Falcon9ロケットによりEarthCARE衛星が無事打ち上り、太陽電池パネルも予定通り展開され衛星本体はひと安心です。さて、今度はCPRの番です!
打ち上げ後3日間のクリティカル運用の中で27時間後に直径2.5mもあるCPRの主反射鏡(MREF)が展開されます。まず、アンテナ展開機構のヒーターをスイッチオンして展開に最適な温度になるように一連の手順を開始しました。温度は順調に上がって常温付近に達し準備が整い、展開開始の約1時間前にスウェーデンにあるキルナ地上局からMREF展開用のコマンドを衛星に送信しました。
さあ、いよいよMREF展開です。
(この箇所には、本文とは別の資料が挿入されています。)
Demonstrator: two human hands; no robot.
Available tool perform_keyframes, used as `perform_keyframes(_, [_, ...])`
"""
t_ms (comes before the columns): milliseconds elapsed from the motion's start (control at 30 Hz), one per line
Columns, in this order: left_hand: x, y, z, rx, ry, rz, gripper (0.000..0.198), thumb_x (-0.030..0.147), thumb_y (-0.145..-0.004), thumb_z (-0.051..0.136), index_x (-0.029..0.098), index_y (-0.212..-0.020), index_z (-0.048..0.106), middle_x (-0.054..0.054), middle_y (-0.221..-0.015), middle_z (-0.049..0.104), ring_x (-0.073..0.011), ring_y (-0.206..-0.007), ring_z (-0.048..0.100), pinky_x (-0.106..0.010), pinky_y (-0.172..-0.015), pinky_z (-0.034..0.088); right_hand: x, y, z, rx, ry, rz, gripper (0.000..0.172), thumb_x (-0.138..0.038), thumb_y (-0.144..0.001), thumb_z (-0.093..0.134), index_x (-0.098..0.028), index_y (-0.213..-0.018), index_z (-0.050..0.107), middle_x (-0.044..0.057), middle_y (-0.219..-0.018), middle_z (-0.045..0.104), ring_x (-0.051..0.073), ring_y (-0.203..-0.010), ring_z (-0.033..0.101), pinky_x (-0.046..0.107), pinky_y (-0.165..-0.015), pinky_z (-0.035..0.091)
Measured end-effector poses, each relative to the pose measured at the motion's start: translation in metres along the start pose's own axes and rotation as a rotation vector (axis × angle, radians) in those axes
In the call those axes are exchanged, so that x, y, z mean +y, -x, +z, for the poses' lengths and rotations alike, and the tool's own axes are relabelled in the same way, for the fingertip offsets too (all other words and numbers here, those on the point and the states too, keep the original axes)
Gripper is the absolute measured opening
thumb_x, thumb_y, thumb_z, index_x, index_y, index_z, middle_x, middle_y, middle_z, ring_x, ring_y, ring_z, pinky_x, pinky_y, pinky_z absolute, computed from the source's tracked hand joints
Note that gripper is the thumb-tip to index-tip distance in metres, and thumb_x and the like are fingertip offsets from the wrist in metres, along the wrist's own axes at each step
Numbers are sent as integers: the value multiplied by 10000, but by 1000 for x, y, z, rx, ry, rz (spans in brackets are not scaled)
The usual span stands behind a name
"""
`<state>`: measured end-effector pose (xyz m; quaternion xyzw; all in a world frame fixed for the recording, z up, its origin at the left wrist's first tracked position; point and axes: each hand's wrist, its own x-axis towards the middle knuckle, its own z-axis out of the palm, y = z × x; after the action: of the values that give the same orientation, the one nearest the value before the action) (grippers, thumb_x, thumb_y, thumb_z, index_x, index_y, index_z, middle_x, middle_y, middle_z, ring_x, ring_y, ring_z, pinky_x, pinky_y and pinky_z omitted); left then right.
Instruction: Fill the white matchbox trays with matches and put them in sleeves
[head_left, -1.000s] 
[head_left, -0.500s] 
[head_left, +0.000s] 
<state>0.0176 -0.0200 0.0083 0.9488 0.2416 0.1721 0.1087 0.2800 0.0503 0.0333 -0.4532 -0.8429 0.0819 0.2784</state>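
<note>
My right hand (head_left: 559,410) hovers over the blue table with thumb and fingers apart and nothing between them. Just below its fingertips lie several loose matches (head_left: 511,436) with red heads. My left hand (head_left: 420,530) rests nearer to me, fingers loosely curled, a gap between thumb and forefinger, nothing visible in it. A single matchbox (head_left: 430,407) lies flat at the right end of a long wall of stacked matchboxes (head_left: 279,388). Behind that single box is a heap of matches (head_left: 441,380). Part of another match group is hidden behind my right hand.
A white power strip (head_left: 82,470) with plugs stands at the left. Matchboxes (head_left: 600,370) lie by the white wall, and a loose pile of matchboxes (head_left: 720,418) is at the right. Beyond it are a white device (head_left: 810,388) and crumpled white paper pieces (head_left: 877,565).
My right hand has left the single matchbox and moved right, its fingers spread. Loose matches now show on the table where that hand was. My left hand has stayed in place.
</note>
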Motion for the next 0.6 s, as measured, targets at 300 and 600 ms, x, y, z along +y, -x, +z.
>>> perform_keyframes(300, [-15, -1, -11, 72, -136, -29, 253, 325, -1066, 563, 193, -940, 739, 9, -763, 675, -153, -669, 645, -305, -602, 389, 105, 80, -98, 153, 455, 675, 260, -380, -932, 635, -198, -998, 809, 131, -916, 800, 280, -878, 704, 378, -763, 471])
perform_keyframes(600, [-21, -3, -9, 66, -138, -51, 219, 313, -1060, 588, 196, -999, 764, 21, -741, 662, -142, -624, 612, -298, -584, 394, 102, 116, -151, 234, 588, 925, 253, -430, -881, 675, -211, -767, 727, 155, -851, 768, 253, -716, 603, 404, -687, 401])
MREFは打ち上げ時にはたたまれて保持されていますが、軌道上で火薬を爆発させて解放させる火工品を持った保持解放機構を使って展開させます。南極にあるトロール地上局と通信ができたタイミングで展開シーケンスが始まりました。初めに不用意なコマンド実行を防止する安全ロックが解除され、順調な滑り出しです。我々は運用コンソールのモニタ画面に釘付けになりました。4つあるテレメトリ信号の2つが展開開始を示しました(よーし、来た!)。固唾を飲んで見守りましたが、なかなか展開完了を示す残りの2つのテレメトリ信号がやってきません。感覚的には1分半位経った頃でしょうか、展開完了のテレメトリがやってきました(やったー!)。展開時間は手元の時計では約43秒でした。ほぼ地上試験での実績通りです。
その後は、運用チームのみんなと握手、ハグと思い描いていた光景が現実のものとなりました。運用室のガラス越しに温かく見守っていただいていたESA/JAXAスタッフからも祝福を受けました。これまで、地上試験や運用訓練を積み重ねてきたのですが、全てはこの一瞬のためにあったことを実感できた日になりました。